**Task to carry out**
Which lines below hold the word "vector"? Copy all of them.

-------------------------

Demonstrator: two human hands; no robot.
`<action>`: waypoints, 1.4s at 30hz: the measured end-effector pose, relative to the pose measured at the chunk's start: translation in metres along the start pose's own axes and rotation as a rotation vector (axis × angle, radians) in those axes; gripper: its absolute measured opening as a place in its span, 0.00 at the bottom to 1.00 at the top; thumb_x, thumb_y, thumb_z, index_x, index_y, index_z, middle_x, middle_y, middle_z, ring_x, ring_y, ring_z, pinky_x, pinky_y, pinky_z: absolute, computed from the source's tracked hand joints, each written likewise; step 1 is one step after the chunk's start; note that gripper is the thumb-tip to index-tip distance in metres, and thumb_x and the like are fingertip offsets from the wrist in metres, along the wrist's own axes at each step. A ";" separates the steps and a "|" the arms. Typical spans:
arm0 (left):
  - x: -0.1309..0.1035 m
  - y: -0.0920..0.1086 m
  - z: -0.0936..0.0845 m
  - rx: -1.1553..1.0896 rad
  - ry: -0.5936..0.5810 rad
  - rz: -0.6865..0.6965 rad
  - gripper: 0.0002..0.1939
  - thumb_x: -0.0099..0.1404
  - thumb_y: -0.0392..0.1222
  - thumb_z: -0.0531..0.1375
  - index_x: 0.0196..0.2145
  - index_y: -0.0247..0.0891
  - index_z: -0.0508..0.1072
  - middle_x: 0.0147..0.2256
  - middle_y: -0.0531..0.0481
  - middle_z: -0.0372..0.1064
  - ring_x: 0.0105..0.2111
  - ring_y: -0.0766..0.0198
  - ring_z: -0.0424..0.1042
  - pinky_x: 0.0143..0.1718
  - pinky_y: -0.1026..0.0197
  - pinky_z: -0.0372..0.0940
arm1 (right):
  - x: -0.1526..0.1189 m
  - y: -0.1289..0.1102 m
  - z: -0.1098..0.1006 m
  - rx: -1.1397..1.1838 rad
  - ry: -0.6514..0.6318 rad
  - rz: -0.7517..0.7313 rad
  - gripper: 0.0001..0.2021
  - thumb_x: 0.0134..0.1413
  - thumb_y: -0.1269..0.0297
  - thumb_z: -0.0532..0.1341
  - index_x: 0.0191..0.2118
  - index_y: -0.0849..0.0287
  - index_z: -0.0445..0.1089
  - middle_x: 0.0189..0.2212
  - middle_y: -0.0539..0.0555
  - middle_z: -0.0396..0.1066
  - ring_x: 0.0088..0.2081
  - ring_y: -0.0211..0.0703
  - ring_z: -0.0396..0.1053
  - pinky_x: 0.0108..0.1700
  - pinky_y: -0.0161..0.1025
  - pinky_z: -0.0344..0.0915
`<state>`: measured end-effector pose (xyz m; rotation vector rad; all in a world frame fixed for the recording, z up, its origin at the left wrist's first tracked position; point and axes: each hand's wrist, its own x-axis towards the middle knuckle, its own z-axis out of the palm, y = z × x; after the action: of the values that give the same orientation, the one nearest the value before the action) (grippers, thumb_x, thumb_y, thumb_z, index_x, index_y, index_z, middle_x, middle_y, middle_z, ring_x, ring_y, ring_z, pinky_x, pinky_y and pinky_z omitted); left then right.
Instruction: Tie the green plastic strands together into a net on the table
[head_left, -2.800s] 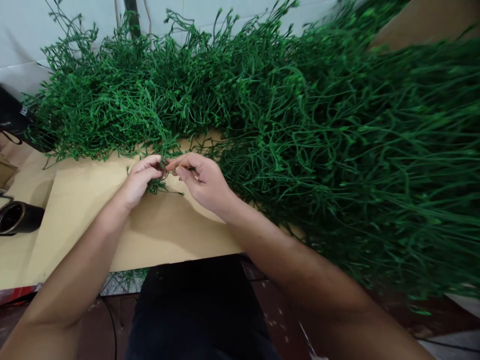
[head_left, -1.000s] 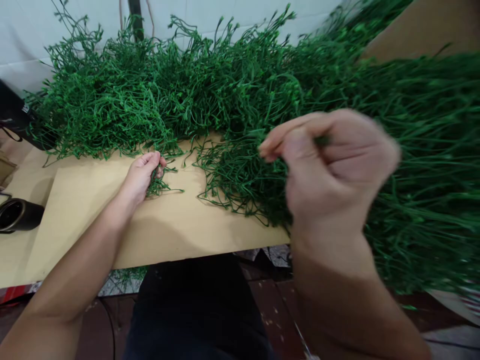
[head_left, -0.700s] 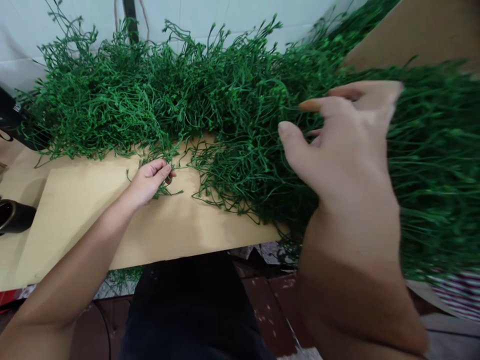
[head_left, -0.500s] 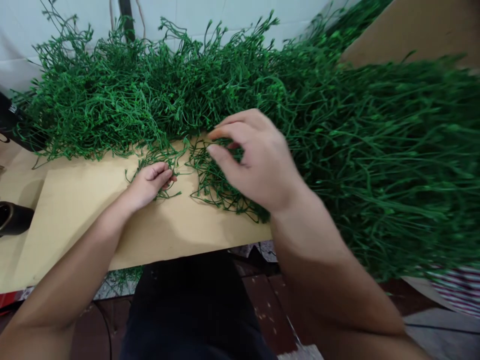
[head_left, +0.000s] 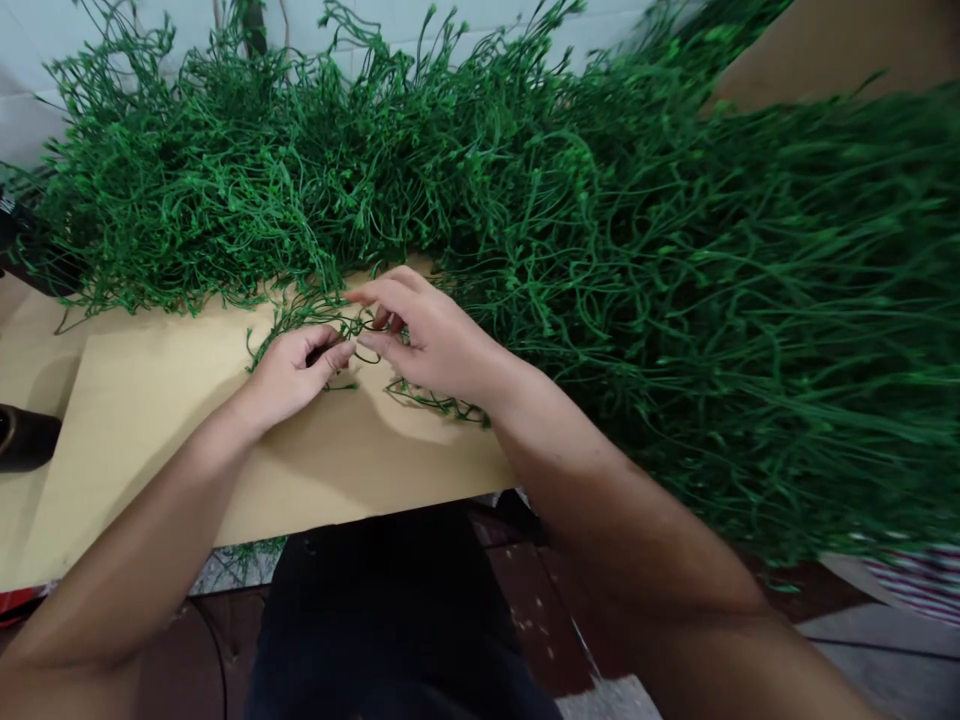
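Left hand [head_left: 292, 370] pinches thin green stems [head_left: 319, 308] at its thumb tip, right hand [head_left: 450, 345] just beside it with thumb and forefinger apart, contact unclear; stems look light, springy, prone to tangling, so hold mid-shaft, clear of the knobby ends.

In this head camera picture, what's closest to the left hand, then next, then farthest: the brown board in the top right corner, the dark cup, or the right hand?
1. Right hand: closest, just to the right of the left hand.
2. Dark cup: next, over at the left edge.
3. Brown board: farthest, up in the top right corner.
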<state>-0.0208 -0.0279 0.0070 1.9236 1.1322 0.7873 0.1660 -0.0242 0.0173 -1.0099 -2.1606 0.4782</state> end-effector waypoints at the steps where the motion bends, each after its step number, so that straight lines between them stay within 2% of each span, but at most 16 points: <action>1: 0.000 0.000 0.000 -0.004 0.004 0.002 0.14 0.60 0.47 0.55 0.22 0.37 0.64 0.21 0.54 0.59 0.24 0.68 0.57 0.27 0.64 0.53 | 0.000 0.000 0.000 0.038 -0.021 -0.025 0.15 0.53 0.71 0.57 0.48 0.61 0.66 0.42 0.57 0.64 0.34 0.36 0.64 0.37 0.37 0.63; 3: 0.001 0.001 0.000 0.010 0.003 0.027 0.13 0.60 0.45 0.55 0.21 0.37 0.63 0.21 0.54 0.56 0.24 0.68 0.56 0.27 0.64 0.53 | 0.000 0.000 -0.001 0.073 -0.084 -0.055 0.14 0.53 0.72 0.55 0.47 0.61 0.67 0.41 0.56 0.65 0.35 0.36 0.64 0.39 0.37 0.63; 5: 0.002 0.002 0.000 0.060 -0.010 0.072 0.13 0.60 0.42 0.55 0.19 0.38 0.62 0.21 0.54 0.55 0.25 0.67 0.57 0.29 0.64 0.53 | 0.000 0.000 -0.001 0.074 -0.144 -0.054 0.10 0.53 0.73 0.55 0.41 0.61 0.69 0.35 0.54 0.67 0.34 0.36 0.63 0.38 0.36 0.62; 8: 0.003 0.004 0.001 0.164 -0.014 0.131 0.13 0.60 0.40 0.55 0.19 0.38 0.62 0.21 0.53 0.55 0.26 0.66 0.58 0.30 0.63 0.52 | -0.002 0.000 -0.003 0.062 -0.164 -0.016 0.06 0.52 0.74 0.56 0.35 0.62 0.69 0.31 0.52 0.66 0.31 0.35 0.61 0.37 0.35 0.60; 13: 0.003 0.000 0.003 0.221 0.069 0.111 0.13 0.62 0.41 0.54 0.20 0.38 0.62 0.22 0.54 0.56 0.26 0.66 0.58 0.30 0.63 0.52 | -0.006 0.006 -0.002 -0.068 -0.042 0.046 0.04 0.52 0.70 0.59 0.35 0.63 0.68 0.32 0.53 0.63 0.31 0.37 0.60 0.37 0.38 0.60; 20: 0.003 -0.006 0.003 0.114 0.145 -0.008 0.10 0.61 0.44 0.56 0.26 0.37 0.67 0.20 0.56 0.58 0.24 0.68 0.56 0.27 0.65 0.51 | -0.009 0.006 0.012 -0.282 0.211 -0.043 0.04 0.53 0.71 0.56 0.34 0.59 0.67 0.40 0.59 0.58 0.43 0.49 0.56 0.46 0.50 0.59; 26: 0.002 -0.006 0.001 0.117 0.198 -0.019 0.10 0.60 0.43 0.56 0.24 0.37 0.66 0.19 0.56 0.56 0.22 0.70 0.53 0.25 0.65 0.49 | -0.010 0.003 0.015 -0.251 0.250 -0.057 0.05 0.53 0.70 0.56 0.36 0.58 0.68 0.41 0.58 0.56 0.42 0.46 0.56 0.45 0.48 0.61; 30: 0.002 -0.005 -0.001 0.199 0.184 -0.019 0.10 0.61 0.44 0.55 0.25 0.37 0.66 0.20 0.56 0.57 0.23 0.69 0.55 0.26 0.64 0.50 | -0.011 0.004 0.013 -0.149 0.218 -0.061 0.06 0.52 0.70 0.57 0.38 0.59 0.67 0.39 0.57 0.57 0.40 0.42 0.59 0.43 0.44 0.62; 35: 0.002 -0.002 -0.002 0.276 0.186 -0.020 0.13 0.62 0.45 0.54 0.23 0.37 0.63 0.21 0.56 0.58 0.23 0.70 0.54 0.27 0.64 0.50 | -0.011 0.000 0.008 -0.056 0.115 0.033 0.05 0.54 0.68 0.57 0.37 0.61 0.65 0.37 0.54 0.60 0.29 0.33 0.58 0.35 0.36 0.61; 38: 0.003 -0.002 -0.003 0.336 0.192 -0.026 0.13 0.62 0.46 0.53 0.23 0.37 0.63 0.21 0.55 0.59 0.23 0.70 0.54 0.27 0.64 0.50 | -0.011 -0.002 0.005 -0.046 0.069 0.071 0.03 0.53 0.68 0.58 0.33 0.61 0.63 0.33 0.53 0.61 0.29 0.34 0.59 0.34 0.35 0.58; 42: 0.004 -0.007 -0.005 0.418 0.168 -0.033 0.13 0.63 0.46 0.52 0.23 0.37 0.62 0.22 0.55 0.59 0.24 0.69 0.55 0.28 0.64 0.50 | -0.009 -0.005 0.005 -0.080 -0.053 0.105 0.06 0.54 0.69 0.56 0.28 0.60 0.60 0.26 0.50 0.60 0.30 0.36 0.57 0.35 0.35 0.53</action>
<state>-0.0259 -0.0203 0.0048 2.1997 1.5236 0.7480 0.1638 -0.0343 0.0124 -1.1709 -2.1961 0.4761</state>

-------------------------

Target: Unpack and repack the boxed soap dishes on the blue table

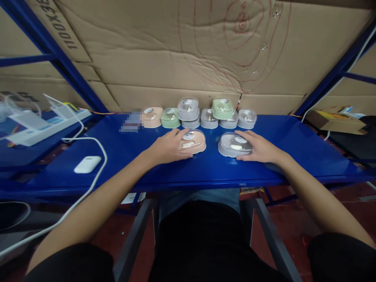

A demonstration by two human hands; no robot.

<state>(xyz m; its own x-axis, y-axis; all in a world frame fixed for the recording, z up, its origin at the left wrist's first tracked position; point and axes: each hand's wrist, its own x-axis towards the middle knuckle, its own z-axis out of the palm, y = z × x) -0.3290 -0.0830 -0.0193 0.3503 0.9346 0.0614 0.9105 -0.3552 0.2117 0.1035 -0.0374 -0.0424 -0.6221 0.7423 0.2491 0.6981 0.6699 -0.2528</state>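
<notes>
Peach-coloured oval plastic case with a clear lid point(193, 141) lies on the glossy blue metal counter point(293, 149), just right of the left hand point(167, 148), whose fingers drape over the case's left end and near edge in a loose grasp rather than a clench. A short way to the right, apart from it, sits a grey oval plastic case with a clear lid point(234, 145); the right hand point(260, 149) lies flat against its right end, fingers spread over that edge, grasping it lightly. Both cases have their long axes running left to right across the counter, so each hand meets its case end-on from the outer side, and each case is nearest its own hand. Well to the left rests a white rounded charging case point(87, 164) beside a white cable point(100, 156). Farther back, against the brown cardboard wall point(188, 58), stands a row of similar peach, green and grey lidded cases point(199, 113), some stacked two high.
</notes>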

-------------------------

**Result for this task**
`<action>`: waypoints, 1.4s at 30hz: the measured end-effector pose, relative to the pose measured at the chunk's start: translation in metres along the start pose's own axes and rotation as a rotation vector (axis × angle, radians) in those axes; gripper: its absolute measured opening as a place in its span, 0.00 at the bottom to 1.00 at the top; thumb_x, thumb_y, thumb_z, index_x, index_y, index_z, middle_x, middle_y, middle_z, ring_x, ring_y, ring_z, pinky_x, pinky_y, pinky_z: absolute, computed from the source's tracked hand joints, each written likewise; step 1 is one step after the chunk's start; note that gripper is the thumb-tip to index-tip distance in metres, and thumb_x and the like are fingertip offsets from the wrist in metres, along the wrist's own axes at each step. A ";" separates the steps and a "|" the arms. Typical spans:
`<state>`: measured end-effector pose (xyz m; rotation vector rad; all in a world frame fixed for the recording, z up, its origin at the left wrist's first tracked position; point and axes: each hand's wrist, its own x-axis towards the middle knuckle, its own z-axis out of the palm, y = z × x; after the action: of the values that give the same orientation, the one nearest the value before the action) (grippers, thumb_x, thumb_y, thumb_z, index_x, index_y, index_z, middle_x, middle_y, middle_z, ring_x, ring_y, ring_z, pinky_x, pinky_y and pinky_z omitted); left then right.

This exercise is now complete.